Hashing in Oracle

Wednesday Oct 24th 2007 by Steve Callan

Hashing is but one of many cleverly implemented functions embedded in Oracle. Learn all about it, what it is and how to use it.

The internal workings of the Oracle RDBMS are a marvel to behold. Think about all of the things you do know with respect to what it takes to issue a select statement, perform an update, or create a table. Latches, locks, serialization, caching, pinning, flushing, checkpointing, sorting, space management, undo, redo, and the list goes on and on. Aside from visible functions, there are a slew of transparent operations. Many of these transparent operations, as the adjective implies, not only work behind the scenes, but also stay there. There are also operations whose work is largely hidden, but whose results are exposed to us. One such operation found in several key areas of how Oracle works is hashing.

What is Hashing?

Hash isn’t a formal term, but more of a description for what takes place: chop and mix. A hash function returns a value for an input, and the output is generally shorter or more compact than the input. For a relatively simple hash function, there is no guarantee that inputs map one to one for outputs, that is, two different inputs can have the same hashed output value. Add more sophistication to the hash function, or add yet another hashing, and the probability of two distinct inputs having the same hashed output can be greatly decreased.

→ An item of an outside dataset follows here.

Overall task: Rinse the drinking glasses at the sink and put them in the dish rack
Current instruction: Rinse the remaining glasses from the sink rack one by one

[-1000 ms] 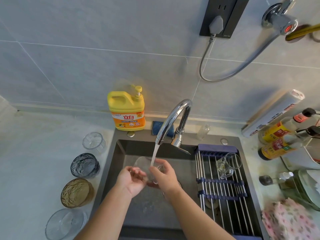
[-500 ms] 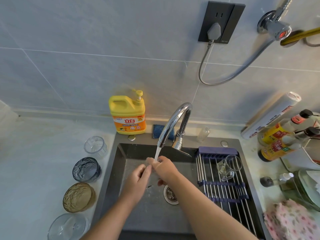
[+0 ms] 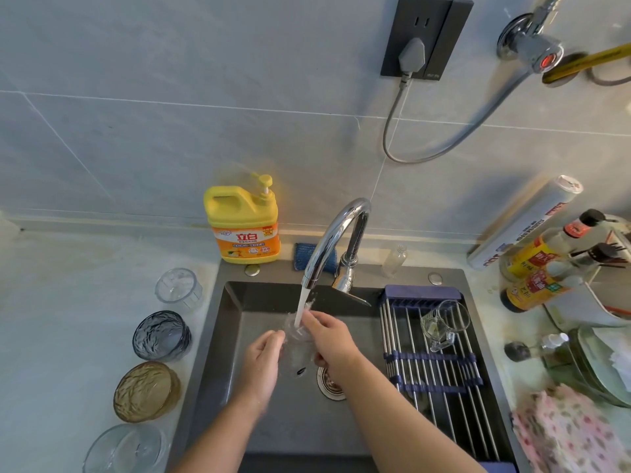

Before getting more into where hashing takes place in Oracle, let’s look at some examples of how hashing is used. A good general overview of hashing and various types of hashing can be found at a Mathematica site. The table of names takes the sum of the ASCII values of each letter, sums them, and then lists the mod 13 remainder. The table is reproduced below with an additional column to help illustrate what is taking place. I also provided some code to help reproduce the results.

create table hash_example
(lastname varchar2(12),
  ascii_sum number,
  hashed_value number);
insert into hash_example (lastname) values ('Brecker');
insert into hash_example (lastname) values ('Corea');
insert into hash_example (lastname) values ('Davis');
insert into hash_example (lastname) values ('Hancock');
insert into hash_example (lastname) values ('Harris');
insert into hash_example (lastname) values ('Marsalis');
insert into hash_example (lastname) values ('Parker');

  cursor c is
  select lower(lastname) lastname 
  from hash_example 
  for update;
  l_name hash_example.lastname%type;
  l_sum hash_example.ascii_sum%type := 0;
  l_tmp number := 0;
  for r in c loop
    for i in 1..length(r.lastname) loop
      l_tmp := ascii(substr(r.lastname,i,1));
      l_sum := l_sum + l_tmp;
    end loop;
    update hash_example
    set ascii_sum = l_sum,
        hashed_value = mod(l_sum,13)
    where current of c;
    l_tmp := 0;
    l_sum := 0;
  end loop;

PL/SQL procedure successfully completed.

SQL> select * from hash_example;

------------ ---------- ------------
Brecker             734            6
Corea               522            2
Davis               535            2
Hancock             727           12
Harris              649           12
Marsalis            860            2
Parker              645            8

Overall, this was a pretty simple example. Given that you can pass in a value and get an output based on the hashing algorithm, and that the output is like a fingerprint of the original data, how do you think this can applied to a real table? Suppose you have a table that contains employee identification numbers along with salaries. Aside from using an already built in hashing function (e.g., SHA-1), you could devise a function to hash the combined employee ID and salary values. This hashed value could be stored elsewhere, and then auditing of the table would compare the current values and the stored values. Any (unknown) change in the fingerprint would be cause for concern. This is just one safeguard, and no doubt, you’d want to have some auditing (before the fact, not after!) on a sensitive table like this.

Hashing in a Database

So far, we’ve seen two uses of hashing that can be applied to a database. In the first example, a hashed value of some key attribute can be used for indexing (the hashed value points back to several values), and in the second example, hashing can be used as a comparison tool. These two concepts lend themselves to extensive use within Oracle.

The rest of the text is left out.